TASK PROMPT:
Without omitting anything, retype the data that follows.

DATA PROVIDED:

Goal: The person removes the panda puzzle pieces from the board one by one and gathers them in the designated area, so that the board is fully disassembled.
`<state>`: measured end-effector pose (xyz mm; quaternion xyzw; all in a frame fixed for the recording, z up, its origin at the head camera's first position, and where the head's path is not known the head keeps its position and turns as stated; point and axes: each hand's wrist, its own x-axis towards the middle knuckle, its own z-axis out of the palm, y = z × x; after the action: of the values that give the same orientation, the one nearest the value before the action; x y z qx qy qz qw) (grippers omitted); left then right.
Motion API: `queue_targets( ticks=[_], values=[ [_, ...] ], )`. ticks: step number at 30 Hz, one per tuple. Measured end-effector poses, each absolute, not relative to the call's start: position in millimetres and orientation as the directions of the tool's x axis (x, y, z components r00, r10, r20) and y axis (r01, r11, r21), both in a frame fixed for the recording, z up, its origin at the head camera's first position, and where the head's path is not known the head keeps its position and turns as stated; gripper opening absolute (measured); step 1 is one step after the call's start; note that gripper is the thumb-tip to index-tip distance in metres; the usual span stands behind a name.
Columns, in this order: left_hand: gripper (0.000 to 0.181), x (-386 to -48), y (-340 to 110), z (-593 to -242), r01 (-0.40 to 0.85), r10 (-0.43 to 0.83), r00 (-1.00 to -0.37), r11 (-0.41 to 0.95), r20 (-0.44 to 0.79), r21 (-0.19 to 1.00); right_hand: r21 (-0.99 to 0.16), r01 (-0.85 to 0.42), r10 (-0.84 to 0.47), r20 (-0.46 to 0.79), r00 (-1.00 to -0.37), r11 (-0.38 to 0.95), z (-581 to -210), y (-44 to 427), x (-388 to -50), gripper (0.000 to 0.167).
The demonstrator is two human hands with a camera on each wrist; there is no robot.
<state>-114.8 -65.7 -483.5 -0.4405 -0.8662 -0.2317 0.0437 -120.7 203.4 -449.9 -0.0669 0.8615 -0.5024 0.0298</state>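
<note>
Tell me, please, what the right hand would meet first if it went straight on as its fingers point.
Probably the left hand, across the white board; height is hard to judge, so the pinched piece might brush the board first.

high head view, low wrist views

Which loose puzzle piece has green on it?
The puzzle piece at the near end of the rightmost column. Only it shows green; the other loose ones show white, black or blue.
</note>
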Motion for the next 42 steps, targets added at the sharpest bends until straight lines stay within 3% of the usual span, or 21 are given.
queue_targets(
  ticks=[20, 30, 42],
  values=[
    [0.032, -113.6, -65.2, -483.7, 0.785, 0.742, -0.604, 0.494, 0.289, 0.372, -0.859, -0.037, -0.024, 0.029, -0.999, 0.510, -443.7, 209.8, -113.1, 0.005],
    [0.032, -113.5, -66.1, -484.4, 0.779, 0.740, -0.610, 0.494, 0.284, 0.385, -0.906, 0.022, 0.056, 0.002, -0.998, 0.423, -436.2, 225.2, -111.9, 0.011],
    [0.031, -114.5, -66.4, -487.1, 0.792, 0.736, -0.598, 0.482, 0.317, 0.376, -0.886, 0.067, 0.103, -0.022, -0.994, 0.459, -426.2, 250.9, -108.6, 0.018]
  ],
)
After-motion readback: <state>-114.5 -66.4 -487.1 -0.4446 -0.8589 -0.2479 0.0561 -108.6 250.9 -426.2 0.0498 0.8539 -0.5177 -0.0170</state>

RESULT FOR THIS TASK:
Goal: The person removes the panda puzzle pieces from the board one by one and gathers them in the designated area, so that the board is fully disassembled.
`<state>`: measured end-effector pose (xyz mm; quaternion xyzw; all in a frame fixed for the recording, z up, its origin at the head camera's first position, and where the head's path is not known the head keeps its position and turns as stated; point and axes: each hand's wrist, its own x-axis towards the middle knuckle, its own z-axis out of the palm, y = z × x; after the action: of the values that give the same orientation, the one nearest the value before the action; x y z qx qy qz qw) (grippers omitted); left then right.
Motion API: `queue_targets( ticks=[_], values=[ [_, ...] ], )`. ticks: step number at 30 Hz, one per tuple. Measured end-effector poses, each absolute, not relative to the call's start: position in millimetres and orientation as the directions of the tool's x axis (x, y, z components r00, r10, r20) and y axis (r01, r11, r21), both in a frame fixed for the recording, z up, its origin at the head camera's first position, and where the head's path is not known the head keeps its position and turns as stated; gripper opening absolute (measured); step 1 is one step after the call's start; note that gripper is the thumb-tip to index-tip distance in metres; the usual span stands behind a name.
Columns, in this order: left_hand: gripper (0.000 to 0.181), x (-386 to -48), y (-340 to 110), z (-593 to -242), r01 (-0.40 to 0.85), r10 (-0.43 to 0.83), r00 (-1.00 to -0.37), r11 (-0.41 to 0.95), r20 (-0.44 to 0.79), r21 (-0.19 to 1.00); right_hand: r21 (-0.99 to 0.16), r01 (-0.85 to 0.42), r10 (-0.84 to 0.47), r20 (-0.46 to 0.79), r00 (-1.00 to -0.37), r11 (-0.38 to 0.95), z (-581 to -210), y (-44 to 427), x (-388 to -50), gripper (0.000 to 0.167).
The demonstrator is two human hands with a camera on each wrist; there is no robot.
<state>-114.8 -65.7 -483.5 -0.4405 -0.8662 -0.2317 0.0437 -120.7 203.4 -449.9 -0.0669 0.8615 -0.5024 0.0298</state>
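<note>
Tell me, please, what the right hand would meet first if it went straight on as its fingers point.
Probably the left hand, across the white board; height is hard to judge, so the pinched piece might brush the board first.

high head view, low wrist views

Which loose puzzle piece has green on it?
The puzzle piece at the near end of the rightmost column. Only it shows green; the other loose ones show white, black or blue.
</note>
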Motion for the next 42 steps, targets added at the sharpest bends until straight lines stay within 3% of the usual span, or 21 are given.
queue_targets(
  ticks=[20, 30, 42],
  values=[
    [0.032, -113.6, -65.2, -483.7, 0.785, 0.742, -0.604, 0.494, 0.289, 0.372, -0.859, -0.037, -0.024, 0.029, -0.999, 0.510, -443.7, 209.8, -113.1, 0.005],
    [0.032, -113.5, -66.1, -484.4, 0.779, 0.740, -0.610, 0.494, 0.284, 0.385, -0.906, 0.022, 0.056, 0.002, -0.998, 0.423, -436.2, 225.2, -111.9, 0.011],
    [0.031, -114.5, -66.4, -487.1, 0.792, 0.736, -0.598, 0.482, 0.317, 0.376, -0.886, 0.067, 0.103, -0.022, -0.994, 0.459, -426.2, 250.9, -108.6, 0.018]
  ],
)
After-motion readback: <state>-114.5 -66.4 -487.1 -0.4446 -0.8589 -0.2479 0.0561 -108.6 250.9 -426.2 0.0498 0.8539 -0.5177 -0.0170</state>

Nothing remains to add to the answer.